Repeat every line from the line containing "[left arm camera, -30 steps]" to the end of the data, exactly. Leave the pictures out.

▶ [RAW DATA]:
= = =

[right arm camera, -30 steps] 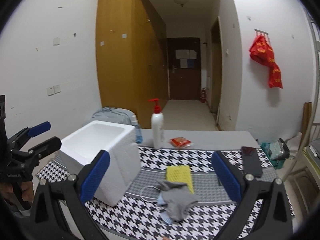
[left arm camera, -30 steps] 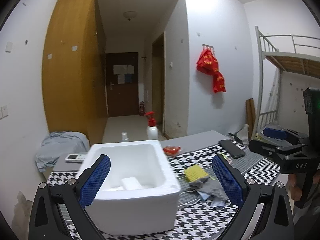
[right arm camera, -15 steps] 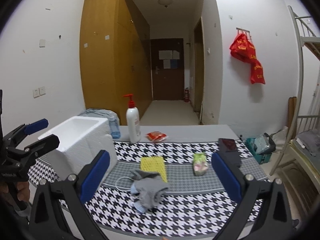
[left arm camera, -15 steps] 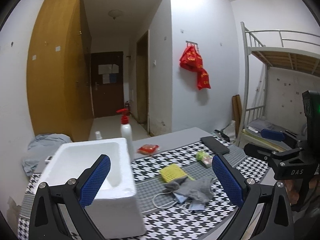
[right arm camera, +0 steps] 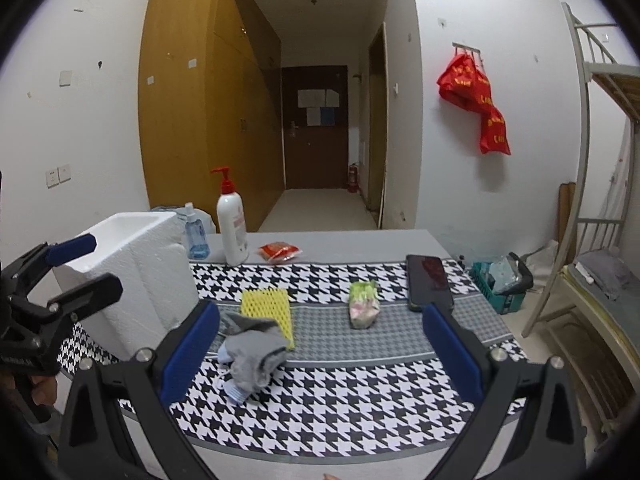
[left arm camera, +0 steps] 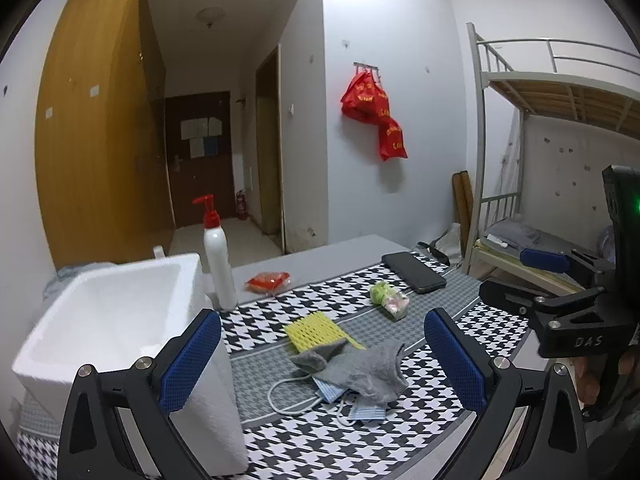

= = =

▶ [WRITTEN SOLUTION]:
[left arm camera, -30 steps] 
[right arm camera, -15 steps] 
[left arm camera, -15 steps] 
[right arm camera, +0 steps] 
[left arm camera, +0 steps] 

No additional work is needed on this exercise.